_Task details_
From the first line to the last, reproduce the data exactly.
═════ Stored data ═════
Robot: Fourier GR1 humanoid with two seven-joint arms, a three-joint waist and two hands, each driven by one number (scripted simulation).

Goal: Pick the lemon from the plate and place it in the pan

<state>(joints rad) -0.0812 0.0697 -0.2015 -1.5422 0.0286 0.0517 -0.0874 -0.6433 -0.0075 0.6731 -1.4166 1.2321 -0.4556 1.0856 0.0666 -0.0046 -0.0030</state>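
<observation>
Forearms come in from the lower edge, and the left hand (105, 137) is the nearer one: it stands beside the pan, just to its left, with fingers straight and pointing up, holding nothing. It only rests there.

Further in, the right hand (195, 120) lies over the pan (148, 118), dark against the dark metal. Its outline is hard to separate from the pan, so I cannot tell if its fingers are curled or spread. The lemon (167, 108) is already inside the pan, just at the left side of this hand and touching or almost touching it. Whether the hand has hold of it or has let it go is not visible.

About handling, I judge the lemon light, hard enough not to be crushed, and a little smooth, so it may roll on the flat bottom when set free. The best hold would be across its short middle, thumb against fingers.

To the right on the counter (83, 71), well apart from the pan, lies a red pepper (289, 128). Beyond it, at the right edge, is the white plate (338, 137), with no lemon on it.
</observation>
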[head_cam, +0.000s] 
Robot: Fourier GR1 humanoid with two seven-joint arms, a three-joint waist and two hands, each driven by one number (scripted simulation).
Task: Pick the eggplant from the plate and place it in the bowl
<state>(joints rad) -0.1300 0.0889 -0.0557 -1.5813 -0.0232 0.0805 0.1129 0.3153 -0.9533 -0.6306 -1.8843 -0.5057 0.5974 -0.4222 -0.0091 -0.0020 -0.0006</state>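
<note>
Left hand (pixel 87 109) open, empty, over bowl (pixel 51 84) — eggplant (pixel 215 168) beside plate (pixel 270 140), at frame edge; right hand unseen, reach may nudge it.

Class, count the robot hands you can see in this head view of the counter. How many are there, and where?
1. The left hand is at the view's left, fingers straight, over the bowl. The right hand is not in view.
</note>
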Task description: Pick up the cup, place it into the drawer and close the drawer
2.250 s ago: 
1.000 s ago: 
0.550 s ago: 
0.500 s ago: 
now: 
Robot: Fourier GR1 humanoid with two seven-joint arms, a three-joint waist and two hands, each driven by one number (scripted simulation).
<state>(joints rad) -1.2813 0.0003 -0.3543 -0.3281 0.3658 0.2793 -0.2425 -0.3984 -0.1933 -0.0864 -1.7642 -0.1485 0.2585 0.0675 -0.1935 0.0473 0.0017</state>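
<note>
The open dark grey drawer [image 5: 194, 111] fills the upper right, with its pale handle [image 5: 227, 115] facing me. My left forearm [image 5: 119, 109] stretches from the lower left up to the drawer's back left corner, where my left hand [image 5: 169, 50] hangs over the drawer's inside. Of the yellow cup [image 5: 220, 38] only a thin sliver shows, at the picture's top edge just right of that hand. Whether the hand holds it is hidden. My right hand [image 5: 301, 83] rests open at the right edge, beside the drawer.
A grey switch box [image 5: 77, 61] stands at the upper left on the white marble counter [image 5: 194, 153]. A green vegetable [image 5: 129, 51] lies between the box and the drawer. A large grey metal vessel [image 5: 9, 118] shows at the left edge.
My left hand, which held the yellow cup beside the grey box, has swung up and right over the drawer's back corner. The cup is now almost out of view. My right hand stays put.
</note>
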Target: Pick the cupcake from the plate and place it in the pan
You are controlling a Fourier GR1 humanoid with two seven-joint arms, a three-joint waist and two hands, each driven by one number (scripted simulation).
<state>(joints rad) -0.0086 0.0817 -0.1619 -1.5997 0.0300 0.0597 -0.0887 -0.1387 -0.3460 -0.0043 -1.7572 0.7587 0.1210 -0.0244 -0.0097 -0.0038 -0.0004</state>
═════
_Solution for this problem_
Robot: Fourier GR1 humanoid with two seven-joint arms, a three-joint waist and two hands, each driven by one number (scripted simulation).

Goal: Pick the lemon from the plate and place it in the pan

<state>(joints rad) -0.0812 0.0697 -0.2015 -1.5422 0.0286 0.0517 -0.0874 -0.6433 -0.0075 0.6731 -1.4166 1.2321 -0.4556 1.0856 0.0666 -0.0046 -0.0030</state>
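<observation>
Forearms come in from the lower edge, and the left hand (105, 137) is the nearer one: it stands beside the pan, just to its left, with fingers straight and pointing up, holding nothing. It only rests there.

Further in, the right hand (195, 120) lies over the pan (148, 118), dark against the dark metal. Its outline is hard to separate from the pan, so I cannot tell if its fingers are curled or spread. The lemon (167, 108) is already inside the pan, just at the left side of this hand and touching or almost touching it. Whether the hand has hold of it or has let it go is not visible.

About handling, I judge the lemon light, hard enough not to be crushed, and a little smooth, so it may roll on the flat bottom when set free. The best hold would be across its short middle, thumb against fingers.

To the right on the counter (83, 71), well apart from the pan, lies a red pepper (289, 128). Beyond it, at the right edge, is the white plate (338, 137), with no lemon on it.
</observation>
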[head_cam, +0.000s] 
Robot: Fourier GR1 humanoid with two seven-joint arms, a three-joint waist and two hands, each driven by one number (scripted simulation).
Task: Pick the eggplant from the plate and place it in the bowl
<state>(joints rad) -0.1300 0.0889 -0.0557 -1.5813 -0.0232 0.0805 0.1129 0.3153 -0.9533 -0.6306 -1.8843 -0.5057 0.5974 -0.4222 -0.0091 -0.0020 -0.0006</state>
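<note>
Left hand (pixel 87 109) open, empty, over bowl (pixel 51 84) — eggplant (pixel 215 168) beside plate (pixel 270 140), at frame edge; right hand unseen, reach may nudge it.

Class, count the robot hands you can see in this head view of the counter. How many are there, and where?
1. The left hand is at the view's left, fingers straight, over the bowl. The right hand is not in view.
</note>
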Task description: Pick up the cup, place it into the drawer and close the drawer
2.250 s ago: 
1.000 s ago: 
0.550 s ago: 
0.500 s ago: 
now: 
Robot: Fourier GR1 humanoid with two seven-joint arms, a three-joint waist and two hands, each driven by one number (scripted simulation).
<state>(joints rad) -1.2813 0.0003 -0.3543 -0.3281 0.3658 0.2793 -0.2425 -0.3984 -0.1933 -0.0864 -1.7642 -0.1485 0.2585 0.0675 -0.1935 0.0473 0.0017</state>
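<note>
The open dark grey drawer [image 5: 194, 111] fills the upper right, with its pale handle [image 5: 227, 115] facing me. My left forearm [image 5: 119, 109] stretches from the lower left up to the drawer's back left corner, where my left hand [image 5: 169, 50] hangs over the drawer's inside. Of the yellow cup [image 5: 220, 38] only a thin sliver shows, at the picture's top edge just right of that hand. Whether the hand holds it is hidden. My right hand [image 5: 301, 83] rests open at the right edge, beside the drawer.
A grey switch box [image 5: 77, 61] stands at the upper left on the white marble counter [image 5: 194, 153]. A green vegetable [image 5: 129, 51] lies between the box and the drawer. A large grey metal vessel [image 5: 9, 118] shows at the left edge.
My left hand, which held the yellow cup beside the grey box, has swung up and right over the drawer's back corner. The cup is now almost out of view. My right hand stays put.
</note>
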Target: Pick the cupcake from the plate and place it in the pan
You are controlling a Fourier GR1 humanoid with two seven-joint arms, a three-joint waist and two hands, each driven by one number (scripted simulation).
<state>(joints rad) -0.0086 0.0817 -0.1619 -1.5997 0.0300 0.0597 -0.0887 -0.1387 -0.3460 -0.0043 -1.7572 0.7587 0.1210 -0.0244 -0.0097 -0.0038 -0.0004</state>

The answer is complete.